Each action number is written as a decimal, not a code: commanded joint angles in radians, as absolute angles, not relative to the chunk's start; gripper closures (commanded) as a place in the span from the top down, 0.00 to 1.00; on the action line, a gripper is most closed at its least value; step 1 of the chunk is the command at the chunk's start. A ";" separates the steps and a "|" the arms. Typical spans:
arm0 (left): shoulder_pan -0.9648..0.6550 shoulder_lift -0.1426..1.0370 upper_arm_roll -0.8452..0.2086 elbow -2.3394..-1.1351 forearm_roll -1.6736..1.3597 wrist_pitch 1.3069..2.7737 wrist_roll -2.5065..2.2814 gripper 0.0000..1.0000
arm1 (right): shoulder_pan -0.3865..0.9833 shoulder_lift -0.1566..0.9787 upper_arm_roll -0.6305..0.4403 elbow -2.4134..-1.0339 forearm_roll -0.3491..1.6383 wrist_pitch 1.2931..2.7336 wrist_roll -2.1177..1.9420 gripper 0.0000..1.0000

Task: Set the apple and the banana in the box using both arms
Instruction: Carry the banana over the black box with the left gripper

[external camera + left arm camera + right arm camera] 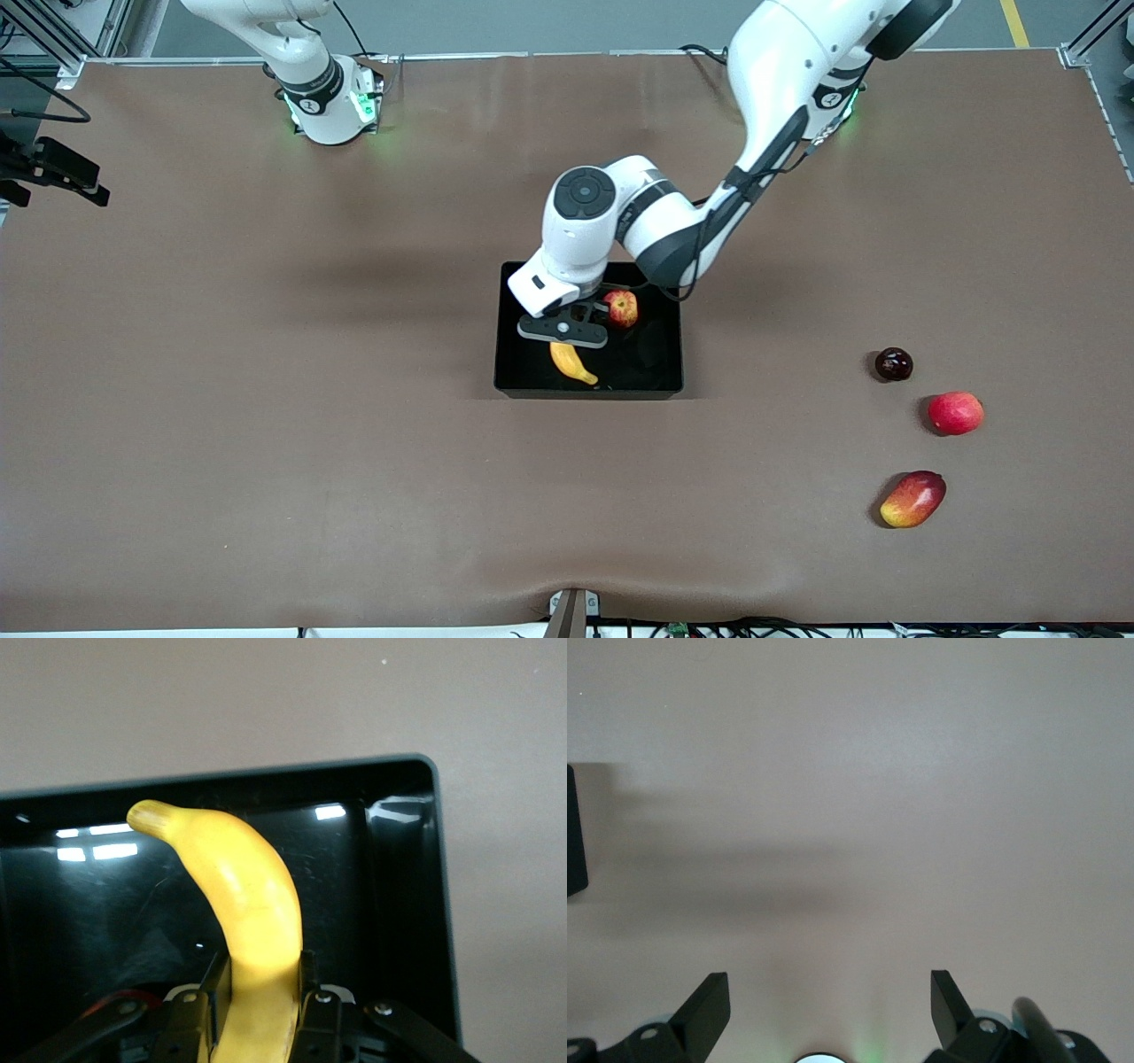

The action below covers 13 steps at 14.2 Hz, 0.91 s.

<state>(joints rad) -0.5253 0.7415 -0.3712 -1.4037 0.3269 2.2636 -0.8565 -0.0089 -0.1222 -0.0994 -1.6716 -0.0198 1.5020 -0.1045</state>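
My left arm reaches out from its base with the elbow bent and the wrist turned down, its left end effector (564, 339) low over the middle of the desk, fingers (314, 1001) clamped on something. My right arm waits folded near its base, its right end effector (830, 1005) spread wide, facing down.

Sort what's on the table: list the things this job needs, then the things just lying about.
Job:
apple, in the box
banana, held by left gripper over the box
right gripper, open, waiting

Lying about, toward the left arm's end:
dark round fruit
pinkish-red fruit
mango
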 commanded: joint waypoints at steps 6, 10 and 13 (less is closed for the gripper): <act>-0.647 0.807 -0.259 -1.376 0.328 2.321 -0.907 0.00 | -0.028 -0.120 -0.092 -1.666 0.003 1.493 -0.110 1.00; -0.657 0.842 -0.247 -1.376 0.327 2.362 -0.910 0.00 | -0.029 -0.120 -0.092 -1.666 0.003 1.493 -0.110 1.00; -0.657 0.867 -0.245 -1.376 0.327 2.391 -0.910 0.00 | -0.029 -0.120 -0.092 -1.667 0.003 1.493 -0.110 1.00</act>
<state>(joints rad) -0.6417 0.8458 -0.2601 -1.3990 0.3269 2.3697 -0.8911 -0.0092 -0.1221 -0.1002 -1.6716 -0.0175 1.5008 -0.1045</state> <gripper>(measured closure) 0.656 0.000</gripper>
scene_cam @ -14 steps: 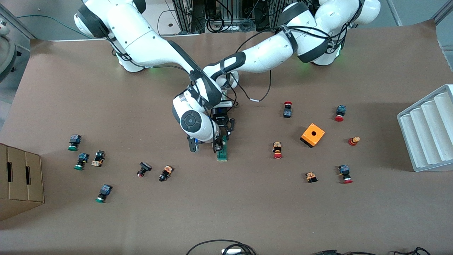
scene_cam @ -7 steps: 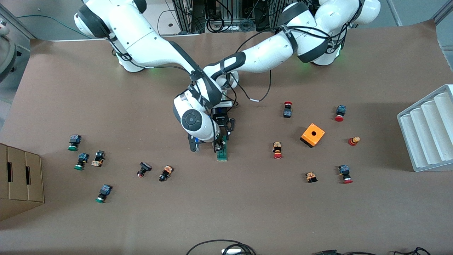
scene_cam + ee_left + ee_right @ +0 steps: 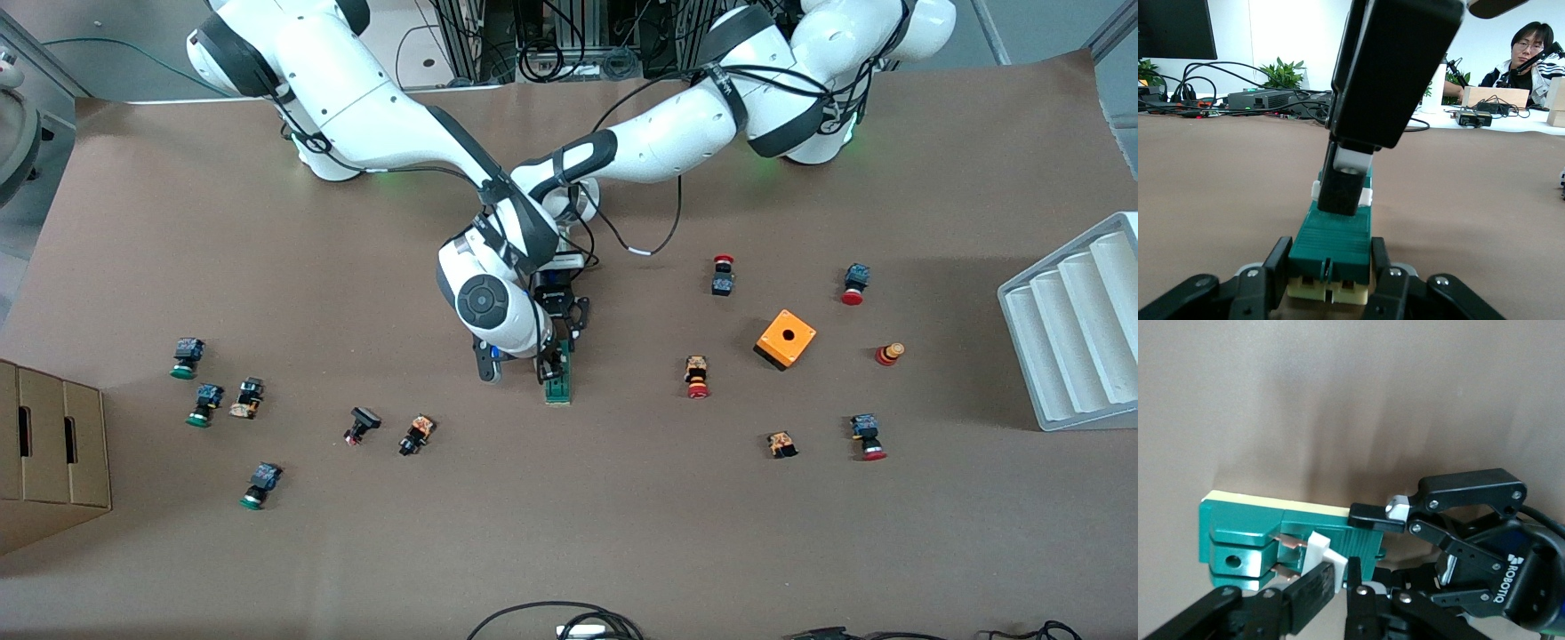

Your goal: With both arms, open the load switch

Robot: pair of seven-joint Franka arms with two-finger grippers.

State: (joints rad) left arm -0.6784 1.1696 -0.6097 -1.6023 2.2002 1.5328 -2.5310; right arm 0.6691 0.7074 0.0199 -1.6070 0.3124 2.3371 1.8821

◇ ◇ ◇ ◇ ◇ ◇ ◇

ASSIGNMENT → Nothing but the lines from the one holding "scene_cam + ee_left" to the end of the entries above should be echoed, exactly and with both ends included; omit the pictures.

RESULT OF THIS TASK →
scene_cam + ee_left + ee_right @ +0 steps: 

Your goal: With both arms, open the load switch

Robot: pair of seven-joint Franka arms with two-finger grippers.

State: (joints rad) left arm -0.6784 1.1696 -0.6097 -1.6023 2.2002 1.5328 -2.5310; right arm 0.6691 0.7074 0.0199 -1.6070 0.3124 2.3371 1.8821

The exercise is complete as it stands.